4.2. Belanghebbendes argument dat het vorenstaande zich niet verdraagt met de toepassing van de Faillissementswet baat haar niet. Het Hof neemt hierbij het volgende in aanmerking. Belanghebbende stelt zich op het standpunt dat steeds wanneer er voldoende middelen tot de boedel behoren om de concurrente schuldeisers deels te voldoen door de vrijval in die gevallen praktische problemen ontstaan bij de vaststelling van mogelijke uitkering aan die schuldeisers. Immers door de vrijval van het niet betaalbaar gestelde deel van de concurrente schulden ontstaat een fiscale claim die gezien de aard van die vordering weer van invloed is op de omvang van de boedel en daarmee op de hoogte van het aan de concurrent schuldeisers uit te keren bedrag. Het Hof is echter van oordeel dat die problemen, die zich overigens in het onderhavige geval niet voordoen, niet kunnen leiden tot het terzijde stellen of afwijken van een juiste toepassing van de belastingwetgeving door de belastingrechter.
4.3. Op grond van al het vorenstaande moet vraag 3.1 bevestigend worden beantwoord zodat het gelijk aan de zijde van de Inspecteur is en moet worden beslist als hierna vermeld.
5. Proceskosten
Het Hof acht geen termen aanwezig voor een veroordeling in de proceskosten als bedoeld in artikel 8:75 van de Algemene wet bestuursrecht.
6. Beslissing
Het Hof verklaart het beroep ongegrond.
Aldus gedaan door A.J. van Soest, voorzitter, R.J. Koopman en N. van Beelen, en in tegenwoordigheid van C.A.F.M. Stassen, waarnemend-griffier, in het openbaar uitgesproken op 12 april 2002
De uitspraak is enkel door de griffier ondertekend aangezien de voorzitter is verhinderd deze te ondertekenen.

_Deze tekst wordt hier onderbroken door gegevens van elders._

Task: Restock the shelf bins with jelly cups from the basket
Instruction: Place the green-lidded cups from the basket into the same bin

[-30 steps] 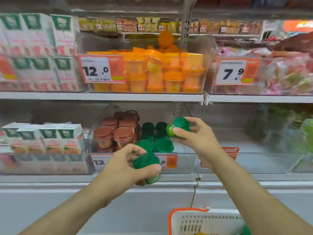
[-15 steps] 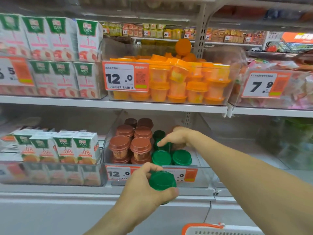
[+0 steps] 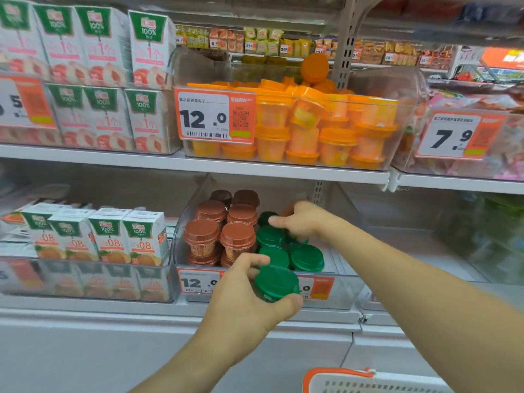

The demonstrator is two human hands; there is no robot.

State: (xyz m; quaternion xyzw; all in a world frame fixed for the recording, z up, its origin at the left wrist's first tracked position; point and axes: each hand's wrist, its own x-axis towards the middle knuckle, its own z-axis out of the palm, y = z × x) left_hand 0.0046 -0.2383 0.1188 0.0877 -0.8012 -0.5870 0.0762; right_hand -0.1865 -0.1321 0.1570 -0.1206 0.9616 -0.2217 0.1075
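A: What is being held in the lower clear bin [image 3: 344, 290]?
B: Brown-lidded cups [image 3: 238, 236] at left, green-lidded cups [image 3: 306, 258] at right.
A: And the hands?
B: A green jelly cup [image 3: 276, 283] is being gripped by the left hand [image 3: 243, 302] before the bin's front; the right hand [image 3: 303, 221] is being lowered onto the green cups, its grip hidden. Only the basket [image 3: 340, 378] rim is being shown.

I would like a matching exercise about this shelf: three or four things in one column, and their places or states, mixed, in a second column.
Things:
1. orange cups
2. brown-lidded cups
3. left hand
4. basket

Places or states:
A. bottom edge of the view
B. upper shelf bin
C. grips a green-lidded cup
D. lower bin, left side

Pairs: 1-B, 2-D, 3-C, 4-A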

Aangetekend in afschrift aan partijen verzonden
op: 12 april 2002
Het aanwenden van een rechtsmiddel:
Tegen deze uitspraak kan binnen zes weken na de verzenddatum van deze uitspraak beroep in cassatie worden ingesteld bij de Hoge Raad der Nederlanden. Daarbij moet het volgende in acht worden genomen:
1. Het instellen van beroep in cassatie geschiedt door het indienen van een beroepschrift bij dit gerechtshof (Postadres: Postbus 70583, 5201 CZ 's-Hertogenbosch).
2. Bij het beroepschrift wordt een afschrift van de bestreden uitspraak overgelegd.
3. Het beroepschrift wordt ondertekend en bevat ten minste:
a. de naam en het adres van de indiener;
b. de dagtekening;
c. een omschrijving van de uitspraak waartegen het beroep in cassatie is gericht;
d. de gronden van het beroep in cassatie.
Voor het instellen van beroep in cassatie is een griffierecht verschuldigd.
Na het instellen van beroep ontvangt U een nota griffierecht van de griffier van de Hoge Raad. Indien U na een mondelinge uitspraak griffierecht hebt betaald ter verkrijging van de vervangende schriftelijke uitspraak van het gerechtshof, komt dit in mindering op het griffierecht dat is verschuldigd voor het indienen van beroep in cassatie.
In het cassatieberoepschrift kan de Hoge Raad verzocht worden om de wederpartij te veroordelen in de proceskosten.